METHODOLOGY
· All children were kept fasting for 6 hours for solids and 2 hours for clear liquids.
· In the preoperative holding area, all children will be subjected to a pre anaesthetic anxiety checkup using modified YALE preoperative anxiety scale.
· The children are randomly allocated to two groups- Group D and Group M according to computer generated numbering system.
· In the operating room after connecting pulse oximeter ,electrocardiogram, patients are induced with 8% sevoflurane and a mixture of 50:50 Nitrous oxide and oxygen. Once adequate plane is reached an intravenous cannula is secured.
· Patients with an intravenous cannula in place, are induced with 1.5-2mg/kg body weight of propofol .
· Patient also received 10mcg/kg glycopyrrolate,0.15mg/kg of ondansetron,1.5mcg/kg of fentanyl. Intubation with appropriate sized endotracheal tube will be facilitated with 0.5mg/kg of atracurium.
· End tidal carbon dioxide and neuromuscular monitoring is done intraoperatively
· All children will receive 0.75ml/kg of 0.25%bupivacaine in the caudal epidural space for analgesia.
· Children in Group D will be administered a loading dose of 0.5mcg/kg of Dexmedetomidine over 10 minutes followed by an infusion of 0.2mcg/kg/hour
· Children in Group M will receive 30mg/kg of Magnesium sulphate over 10 minutes followed by an infusion of 10mg/kg infusion.

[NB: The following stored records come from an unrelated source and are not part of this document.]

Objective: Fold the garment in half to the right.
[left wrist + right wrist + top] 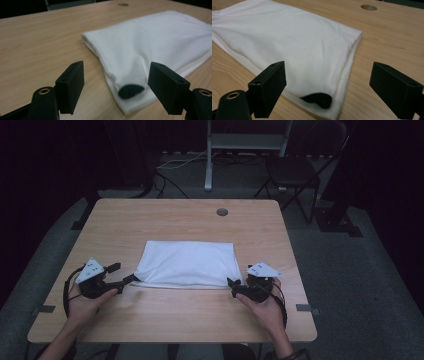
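A folded white cloth [187, 264] lies on the table [165, 217], nearer its front edge. The left gripper [125, 274] sits at the cloth's front left corner, the right gripper [231, 286] at its front right corner. Each is held by one hand.

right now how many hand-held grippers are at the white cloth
2: the left hand-held gripper at the white cloth's near left corner, the right hand-held gripper at its near right corner.

Both grippers, left gripper [120, 276] and right gripper [234, 287], are chunky black, brass-ringed screw holes, grey three-cornered plates up top, black cables looping off the back.
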Action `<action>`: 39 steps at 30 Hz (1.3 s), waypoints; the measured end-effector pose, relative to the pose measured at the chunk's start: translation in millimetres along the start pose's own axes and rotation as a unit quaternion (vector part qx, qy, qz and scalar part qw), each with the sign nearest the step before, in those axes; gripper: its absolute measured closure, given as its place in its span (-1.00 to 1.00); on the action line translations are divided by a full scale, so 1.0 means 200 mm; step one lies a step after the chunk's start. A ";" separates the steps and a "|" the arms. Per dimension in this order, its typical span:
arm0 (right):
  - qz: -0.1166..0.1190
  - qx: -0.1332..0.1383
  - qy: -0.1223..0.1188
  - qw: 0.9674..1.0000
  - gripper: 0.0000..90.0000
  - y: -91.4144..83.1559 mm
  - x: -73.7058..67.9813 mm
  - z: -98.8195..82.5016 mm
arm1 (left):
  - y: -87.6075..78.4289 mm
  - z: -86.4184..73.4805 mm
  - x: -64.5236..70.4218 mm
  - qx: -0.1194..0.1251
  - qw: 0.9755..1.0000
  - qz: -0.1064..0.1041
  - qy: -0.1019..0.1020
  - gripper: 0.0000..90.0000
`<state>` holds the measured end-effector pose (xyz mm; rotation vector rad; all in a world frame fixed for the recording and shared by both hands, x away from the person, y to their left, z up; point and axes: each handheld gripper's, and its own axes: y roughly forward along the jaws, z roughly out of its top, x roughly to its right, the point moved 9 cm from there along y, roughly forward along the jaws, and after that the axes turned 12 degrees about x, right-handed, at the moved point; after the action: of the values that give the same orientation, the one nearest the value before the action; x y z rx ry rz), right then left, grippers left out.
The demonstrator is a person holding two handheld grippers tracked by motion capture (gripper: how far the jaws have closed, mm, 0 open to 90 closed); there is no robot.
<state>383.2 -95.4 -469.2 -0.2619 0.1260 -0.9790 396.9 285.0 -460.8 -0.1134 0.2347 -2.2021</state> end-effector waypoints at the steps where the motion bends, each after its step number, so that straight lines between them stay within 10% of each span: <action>1: 0.005 0.001 -0.001 1.000 -0.70 0.01 -0.01 0.01 | 0.03 0.02 -0.01 -0.008 1.000 -0.003 0.000 -0.36; 7: 0.056 -0.002 -0.025 0.998 -0.70 0.12 -0.15 0.10 | 0.32 0.12 -0.11 -0.072 0.997 -0.018 0.007 -0.36; 12: 0.079 -0.002 -0.039 0.996 -0.70 0.17 -0.23 0.15 | 0.53 0.16 -0.19 -0.118 0.992 -0.009 -0.034 -0.35; 23: 0.093 0.002 -0.051 0.994 -0.70 0.17 -0.26 0.17 | 0.66 0.02 -0.28 -0.171 0.979 0.010 -0.110 -0.10; 35: 0.104 -0.005 -0.057 0.993 -0.70 0.21 -0.30 0.18 | 0.72 -0.01 -0.25 -0.171 0.981 0.002 -0.096 0.05; 39: 0.108 -0.003 -0.060 0.992 -0.70 0.22 -0.32 0.19 | 0.71 -0.01 -0.24 -0.171 0.981 0.005 -0.089 0.37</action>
<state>392.4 -12.5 -445.0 -0.3061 0.0466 -0.7465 537.5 240.6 -493.0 -0.4962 0.5084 -2.1080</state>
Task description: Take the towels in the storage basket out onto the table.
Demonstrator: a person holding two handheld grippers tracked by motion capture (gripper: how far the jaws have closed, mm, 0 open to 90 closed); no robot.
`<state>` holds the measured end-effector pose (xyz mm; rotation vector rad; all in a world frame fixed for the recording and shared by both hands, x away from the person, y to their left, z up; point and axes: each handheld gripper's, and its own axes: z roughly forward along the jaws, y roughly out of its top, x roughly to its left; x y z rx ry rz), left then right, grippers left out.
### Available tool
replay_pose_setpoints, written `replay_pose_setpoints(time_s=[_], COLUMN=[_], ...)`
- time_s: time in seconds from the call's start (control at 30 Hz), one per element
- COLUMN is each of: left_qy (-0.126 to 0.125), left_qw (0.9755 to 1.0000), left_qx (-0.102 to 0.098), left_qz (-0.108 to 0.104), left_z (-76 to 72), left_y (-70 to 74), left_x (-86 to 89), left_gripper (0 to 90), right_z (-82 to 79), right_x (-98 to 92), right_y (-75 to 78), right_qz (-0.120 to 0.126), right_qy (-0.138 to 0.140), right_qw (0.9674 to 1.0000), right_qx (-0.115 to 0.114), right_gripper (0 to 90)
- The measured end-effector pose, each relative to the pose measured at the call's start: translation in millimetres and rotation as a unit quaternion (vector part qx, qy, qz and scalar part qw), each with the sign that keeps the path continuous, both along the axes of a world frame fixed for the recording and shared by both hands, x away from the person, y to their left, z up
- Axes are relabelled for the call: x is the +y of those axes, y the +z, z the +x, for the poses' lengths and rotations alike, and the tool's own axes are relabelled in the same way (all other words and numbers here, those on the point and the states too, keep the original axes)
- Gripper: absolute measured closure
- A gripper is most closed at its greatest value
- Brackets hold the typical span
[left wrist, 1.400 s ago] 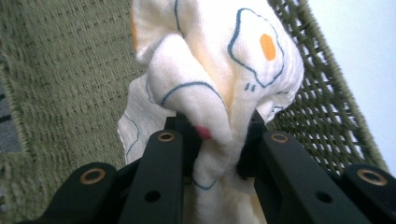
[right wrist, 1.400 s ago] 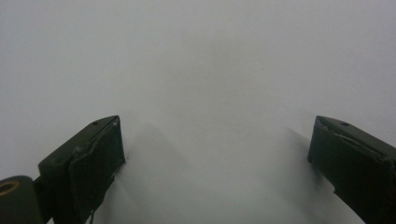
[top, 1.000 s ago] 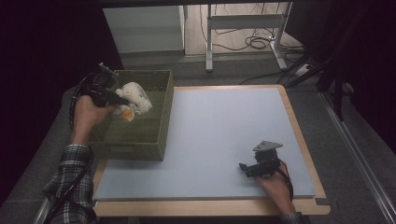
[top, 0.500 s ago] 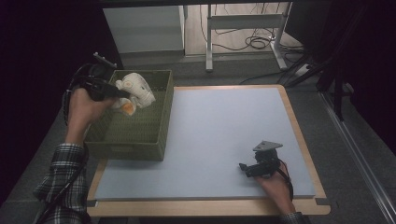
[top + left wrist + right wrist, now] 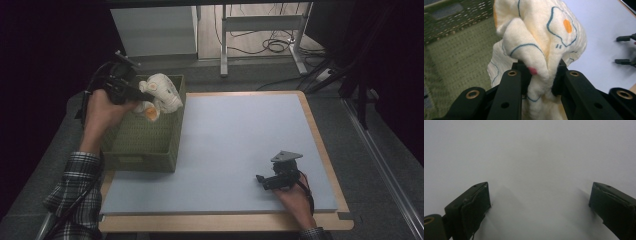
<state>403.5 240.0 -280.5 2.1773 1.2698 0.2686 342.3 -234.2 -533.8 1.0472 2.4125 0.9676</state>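
Upper left, the left tool (image 5: 142, 95) grips the cloth (image 5: 162, 92), lifted above the basket (image 5: 150, 145); placing it remains. The right tool (image 5: 261, 181) rests open on the counter (image 5: 240, 145).

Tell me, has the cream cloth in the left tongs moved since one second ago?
Yes. The cream cloth, clamped in the left tongs, has gone up and toward the far right corner of the green basket.

Cream cloth with blue-outlined, orange-centred egg prints (image 5: 541, 37), bunched and lifted.
The crumpled cloth hangs above the far right corner of the green woven basket (image 5: 145, 140), clear of its floor, folds drooping toward the rim.
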Motion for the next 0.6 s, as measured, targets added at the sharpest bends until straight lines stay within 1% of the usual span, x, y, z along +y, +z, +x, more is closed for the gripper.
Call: replay_pose_setpoints(time_s=[0.2, 0.37, 0.43, 0.5, 0.6], left_qy=[-0.023, -0.047, -0.050, -0.062, -0.073], left_qw=[0.9997, 0.9989, 0.9987, 0.9981, 0.9973], left_qx=[-0.006, -0.007, -0.007, -0.006, -0.005], left_qz=[-0.003, -0.004, -0.002, -0.003, 0.000], left_z=[0.2, 1.0, 1.4, 2.4, 3.4], left_y=[-0.1, -2.9, -3.7, -8.2, -13.3], left_x=[-23.7, -42.8, -45.5, -57.5, -67.7], left_gripper=[75.8, 75.8, 75.8, 75.8, 75.8], right_z=[0.0, 0.0, 0.0, 0.2, 0.2], right_x=[-0.1, 0.0, 0.0, -0.1, -0.1], right_y=[0.0, 0.1, 0.0, -0.2, -0.2], right_qz=[0.000, 0.000, 0.000, -0.001, -0.001], right_qy=[0.001, 0.001, 0.001, 0.001, 0.001], right_qw=[1.0000, 1.0000, 1.0000, 1.0000, 1.0000], right_qx=[0.000, 0.001, 0.000, -0.001, -0.001], right_gripper=[3.6, 3.6, 3.5, 3.6, 3.6])
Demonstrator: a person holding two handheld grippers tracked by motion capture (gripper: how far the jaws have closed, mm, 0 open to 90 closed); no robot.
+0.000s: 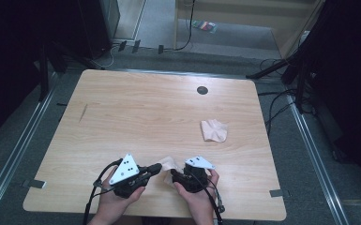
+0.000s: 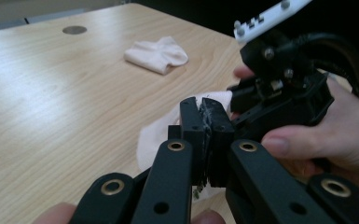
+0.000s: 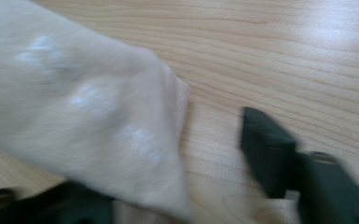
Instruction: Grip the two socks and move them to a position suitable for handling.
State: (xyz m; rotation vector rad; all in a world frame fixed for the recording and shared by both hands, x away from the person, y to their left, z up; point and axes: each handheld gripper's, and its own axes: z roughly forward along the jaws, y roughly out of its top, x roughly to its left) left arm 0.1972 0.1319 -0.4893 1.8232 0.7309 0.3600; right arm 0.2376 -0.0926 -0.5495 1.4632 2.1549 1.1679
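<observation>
Pale peach cloth [image 1: 169,164], soft and crumpled, lying at the near edge of the wooden table [image 1: 136,112], right between the two grippers. Left gripper [image 1: 157,167] reaching in from the left, jaws pressed together in the left gripper view with a thin edge of the cloth [image 2: 161,130] pinched between the pads; rest of the fabric spreading out beyond and below the fingertips onto the tabletop. Left hand [image 1: 117,199] wrapped around the gripper body, white three-cornered plate on top. Right gripper [image 1: 174,175] just beside the cloth on its right side, held in the right hand [image 1: 199,194], facing the left gripper closely across the fabric. In the right gripper view, jaws standing apart: one black finger [image 3: 268,154] out to the right on bare wood, clear of the fabric; the other low at the left, mostly hidden under the draped cloth [image 3: 84,112], blurred, so contact there not certain. Fabric lying over the left part of the gap, not clamped by that gripper. Second cloth [image 1: 214,130] of the same pale colour, bunched up, well apart toward the far right of the table. Small dark round hole [image 1: 202,90] near the far edge.
</observation>
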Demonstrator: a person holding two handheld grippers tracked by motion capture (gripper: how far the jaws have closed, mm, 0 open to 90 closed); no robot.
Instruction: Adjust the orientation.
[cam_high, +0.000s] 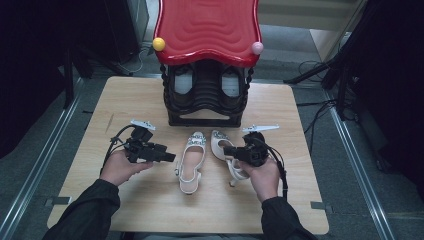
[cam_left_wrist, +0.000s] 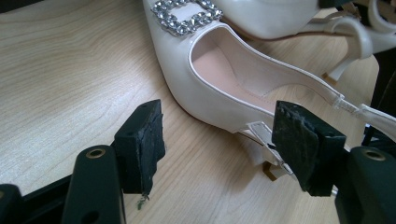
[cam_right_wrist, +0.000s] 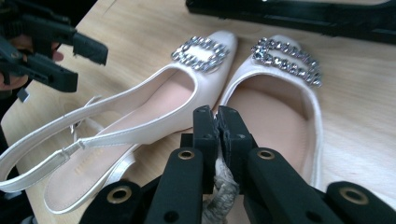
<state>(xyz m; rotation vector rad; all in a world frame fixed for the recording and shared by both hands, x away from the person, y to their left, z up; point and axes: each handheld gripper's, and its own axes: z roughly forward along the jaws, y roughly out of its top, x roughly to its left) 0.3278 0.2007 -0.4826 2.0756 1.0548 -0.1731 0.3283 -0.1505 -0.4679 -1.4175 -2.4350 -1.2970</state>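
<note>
Right gripper view looks along the right gripper (cam_right_wrist: 217, 122), whose two black jaws are pressed together on the inner side wall of the right-hand shoe (cam_right_wrist: 275, 107), pinching that white edge between the pads; a scrap of crumpled grey material sits low between the jaw arms. That shoe is a white slingback with a rhinestone buckle (cam_right_wrist: 287, 60) on its toe, and it lies on the wooden table (cam_right_wrist: 359, 93) touching the left-hand shoe (cam_right_wrist: 140, 116) near the toes. The left-hand shoe carries a matching buckle, and its thin heel strap runs off toward the lower left of this view. In the high view the right gripper (cam_high: 231, 150) sits over the right-hand shoe (cam_high: 220, 140), held by the person's right hand (cam_high: 262, 175), with the left-hand shoe (cam_high: 191, 162) just beside it, toes pointing away from the person. The left gripper (cam_high: 170, 157), held in the left hand (cam_high: 120, 167), hangs near the outer side of the left-hand shoe, apart from it. In the left gripper view its jaws stand spread wide with nothing between the pads, and the left-hand shoe (cam_left_wrist: 210, 79) lies just ahead, its strap buckle near the right pad. Behind both shoes, at the far side of the table (cam_high: 100, 200), stands a black shoe rack (cam_high: 205, 97) under a red wavy top (cam_high: 207, 27) with a yellow ball (cam_high: 158, 44) and a pink ball (cam_high: 257, 48) at its corners.
</note>
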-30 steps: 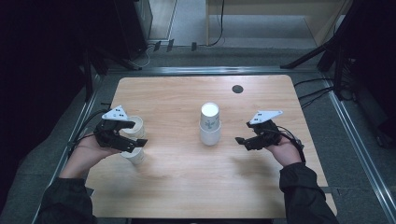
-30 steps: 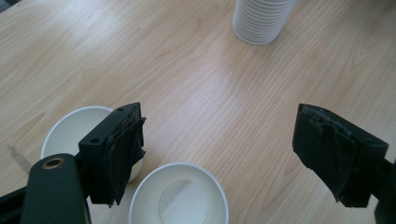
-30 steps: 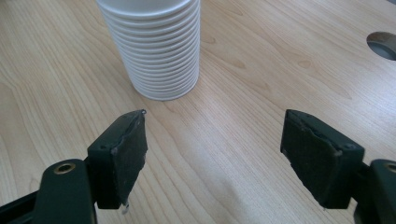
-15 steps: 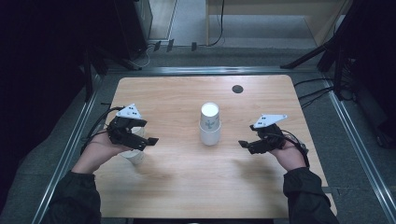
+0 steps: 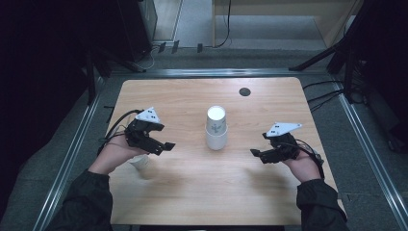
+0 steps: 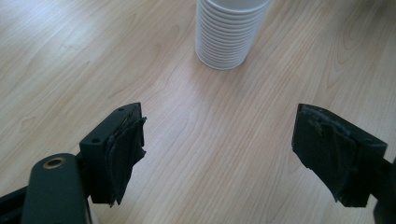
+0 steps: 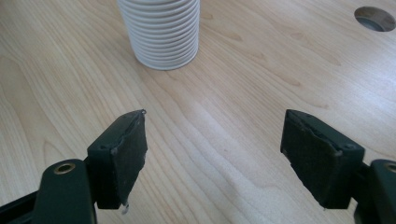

· Intraoperative Heart rate,Non invasive BP,SPO2 will be monitored every 5 minutes through out the surgery and anaesthesia is maintained with 0.8-1 end tidal sevoflurane and intermittent boluses of atracurium.
· The surgical incision is made only after the completion of loading doses.
· If there is a 20%increase in the heart rate or blood pressure after incision, which is an indication of inadequate analgesia ,we supplement 1mcg/kg of fentanyl every hour and these patients are excluded from the study.
· The infusion of the test drugs are discontinued 10 minutes before the end of the surgery.
· At the end of the surgery all the anaesthetic agents are discontinued neuromuscular block is reversed with 50mcg/kg neostigmine and glycopyrrolate. Child is extubated when the patient is fully awake.
· In the post operative anaesthetic care unit the monitoring parameters include
1)SPO2 at every 5 minutes
2)Heart Rate every 5 minutes
3)PEAD score at 0,5,10,15,30,45 minutes
4)FLACC scale at 0,5,10,15,30,45 minutes
(PEAD-Paediatric Anaesthesia Emergence Delirium Scale)
(FLACC-Face, Legs, Activity, Cry, Consolability)
· If PEAD>10,Patient will be administered with 0.03mg/kg midazolam
If FLACC>5,0.5mcg/kg fentanyl is used as a rescue analgesia.